Comentário didático: Nas últimas décadas, autores como Guzzo et al. (2010) e Maria Helena Souza Patto criticam a atuação tradicional do psicólogo escolar no Brasil, marcada por uma abordagem clínico-individualizante. Nesse modelo, os problemas de aprendizagem são frequentemente tratados como patologias internas do aluno (déficits cognitivos, emocionais, transtornos), reduzindo a importância dos fatores sociais, institucionais e das desigualdades.
O conceito-chave é o de medicalização da educação, ou seja, explicar dificuldades a partir do indivíduo e não do contexto. Antunes (2003) e Patto (1984) destacam que isso desresponsabiliza a escola e invisibiliza questões sociais e históricas relacionadas ao fracasso escolar.
Análise da alternativa correta:
D) Tenham o trabalho voltado à prática clínica e ao tratamento da doença, fundada no modelo médico, e a tendência a atribuir peso excessivo a fatores individuais para explicar comportamentos sociais ou individuais.
Essa alternativa está correta, pois traduz exatamente a crítica dos autores: a formação leva o psicólogo escolar a uma ação voltada para o diagnóstico individualizante e clínico, minimizando fatores sociais e contextuais na compreensão do comportamento.
Análise das alternativas incorretas:
A) Inverte a crítica: o foco do modelo médico é nos fatores individuais, não sociais.
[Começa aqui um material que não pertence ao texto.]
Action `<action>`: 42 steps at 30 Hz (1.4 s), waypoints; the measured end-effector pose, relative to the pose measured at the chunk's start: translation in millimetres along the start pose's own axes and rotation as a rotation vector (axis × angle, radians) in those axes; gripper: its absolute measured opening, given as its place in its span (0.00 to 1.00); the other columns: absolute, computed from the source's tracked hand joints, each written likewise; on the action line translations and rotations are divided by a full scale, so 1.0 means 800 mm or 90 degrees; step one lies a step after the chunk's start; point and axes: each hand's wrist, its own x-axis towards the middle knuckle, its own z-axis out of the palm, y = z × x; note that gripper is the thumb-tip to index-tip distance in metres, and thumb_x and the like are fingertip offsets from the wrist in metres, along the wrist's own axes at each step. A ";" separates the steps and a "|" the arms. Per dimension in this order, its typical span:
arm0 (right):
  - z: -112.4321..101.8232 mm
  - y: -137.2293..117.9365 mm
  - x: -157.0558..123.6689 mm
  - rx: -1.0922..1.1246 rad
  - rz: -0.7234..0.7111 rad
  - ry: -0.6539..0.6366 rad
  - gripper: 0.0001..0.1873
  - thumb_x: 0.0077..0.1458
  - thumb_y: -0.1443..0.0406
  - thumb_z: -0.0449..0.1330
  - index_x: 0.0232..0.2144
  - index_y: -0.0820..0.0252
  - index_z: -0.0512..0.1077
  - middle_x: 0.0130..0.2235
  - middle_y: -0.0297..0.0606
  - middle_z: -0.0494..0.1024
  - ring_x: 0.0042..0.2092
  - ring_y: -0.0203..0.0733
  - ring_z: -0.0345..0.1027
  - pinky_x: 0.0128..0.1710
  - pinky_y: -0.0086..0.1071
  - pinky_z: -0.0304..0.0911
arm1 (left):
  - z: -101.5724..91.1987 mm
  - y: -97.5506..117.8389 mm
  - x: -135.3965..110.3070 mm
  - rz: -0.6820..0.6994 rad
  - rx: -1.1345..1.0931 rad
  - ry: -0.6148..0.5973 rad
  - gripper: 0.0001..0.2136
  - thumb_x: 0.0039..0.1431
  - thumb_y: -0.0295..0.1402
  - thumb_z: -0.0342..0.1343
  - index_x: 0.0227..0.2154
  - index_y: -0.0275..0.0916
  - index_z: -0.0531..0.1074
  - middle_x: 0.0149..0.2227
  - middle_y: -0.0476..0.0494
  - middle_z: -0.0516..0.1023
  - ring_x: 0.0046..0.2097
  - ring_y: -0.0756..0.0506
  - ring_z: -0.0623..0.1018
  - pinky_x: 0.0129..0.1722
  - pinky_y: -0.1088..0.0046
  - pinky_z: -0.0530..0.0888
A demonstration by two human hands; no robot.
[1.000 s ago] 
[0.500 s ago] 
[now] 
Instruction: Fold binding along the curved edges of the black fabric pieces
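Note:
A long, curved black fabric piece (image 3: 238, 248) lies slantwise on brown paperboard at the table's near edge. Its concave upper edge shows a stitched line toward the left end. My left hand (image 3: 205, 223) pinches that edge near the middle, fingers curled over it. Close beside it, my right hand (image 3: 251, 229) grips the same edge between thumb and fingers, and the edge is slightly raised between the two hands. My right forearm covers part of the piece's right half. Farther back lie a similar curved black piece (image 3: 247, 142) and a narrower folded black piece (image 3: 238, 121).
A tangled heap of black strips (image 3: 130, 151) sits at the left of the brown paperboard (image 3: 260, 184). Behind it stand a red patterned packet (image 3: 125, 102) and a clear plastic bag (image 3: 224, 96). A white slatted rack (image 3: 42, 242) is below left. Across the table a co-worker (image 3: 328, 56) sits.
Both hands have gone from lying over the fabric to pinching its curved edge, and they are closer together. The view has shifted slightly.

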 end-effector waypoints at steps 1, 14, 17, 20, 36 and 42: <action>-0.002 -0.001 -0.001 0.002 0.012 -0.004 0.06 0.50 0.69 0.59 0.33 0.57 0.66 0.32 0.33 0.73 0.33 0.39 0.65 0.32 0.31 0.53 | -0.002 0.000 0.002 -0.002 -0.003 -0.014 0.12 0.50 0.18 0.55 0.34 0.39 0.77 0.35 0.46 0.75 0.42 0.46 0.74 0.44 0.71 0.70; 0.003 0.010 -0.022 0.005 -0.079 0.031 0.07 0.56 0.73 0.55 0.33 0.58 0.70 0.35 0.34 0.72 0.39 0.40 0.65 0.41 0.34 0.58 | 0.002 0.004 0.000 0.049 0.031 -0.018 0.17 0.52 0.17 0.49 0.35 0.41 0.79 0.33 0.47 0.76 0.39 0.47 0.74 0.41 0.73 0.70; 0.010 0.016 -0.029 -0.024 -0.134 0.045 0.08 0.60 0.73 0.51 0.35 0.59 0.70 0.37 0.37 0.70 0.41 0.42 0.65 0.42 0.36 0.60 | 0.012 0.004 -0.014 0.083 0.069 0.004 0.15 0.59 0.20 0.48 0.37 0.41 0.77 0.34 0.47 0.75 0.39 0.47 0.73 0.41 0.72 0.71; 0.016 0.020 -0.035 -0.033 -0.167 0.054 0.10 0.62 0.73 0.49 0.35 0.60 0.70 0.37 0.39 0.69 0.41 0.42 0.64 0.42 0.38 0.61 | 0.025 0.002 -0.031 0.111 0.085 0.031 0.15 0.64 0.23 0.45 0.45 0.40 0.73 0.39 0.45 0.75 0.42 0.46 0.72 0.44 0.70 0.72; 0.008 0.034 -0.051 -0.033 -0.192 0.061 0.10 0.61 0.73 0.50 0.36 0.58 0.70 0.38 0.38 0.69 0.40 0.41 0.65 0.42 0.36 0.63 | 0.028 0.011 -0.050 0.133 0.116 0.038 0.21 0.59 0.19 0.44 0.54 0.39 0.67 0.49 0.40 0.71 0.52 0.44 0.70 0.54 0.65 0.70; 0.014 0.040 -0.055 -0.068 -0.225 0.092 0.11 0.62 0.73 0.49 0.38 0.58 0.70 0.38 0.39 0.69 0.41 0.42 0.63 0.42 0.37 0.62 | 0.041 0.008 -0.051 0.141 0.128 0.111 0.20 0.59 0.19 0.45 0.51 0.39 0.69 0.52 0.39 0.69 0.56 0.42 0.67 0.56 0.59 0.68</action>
B) Apresenta a postura da psicologia crítica, que não é a criticada por Guzzo et al., mas sim o que ele propõe como superação do modelo tradicional.
C) Embora aborde a alienação quanto às influências sociais, omite o foco clínico e individualizante da crítica, tornando-se incompleta.
E) “Cultura neoliberal” não é o ponto central da crítica do trecho citado, e sim o modelo médico individualizante.
Estrategicamente, atenção à troca sutil entre fatores sociais e fatores individuais nas alternativas — uma pegadinha comum que pode confundir se a leitura não for atenta.
Resumo para provas: Sempre alie modelo médico à foco individualizante. Ao identificar uma crítica à formação tradicional, busque alternativas que indiquem patologização e explicação dos problemas escolares com base em “deficiências” do aluno, não do contexto.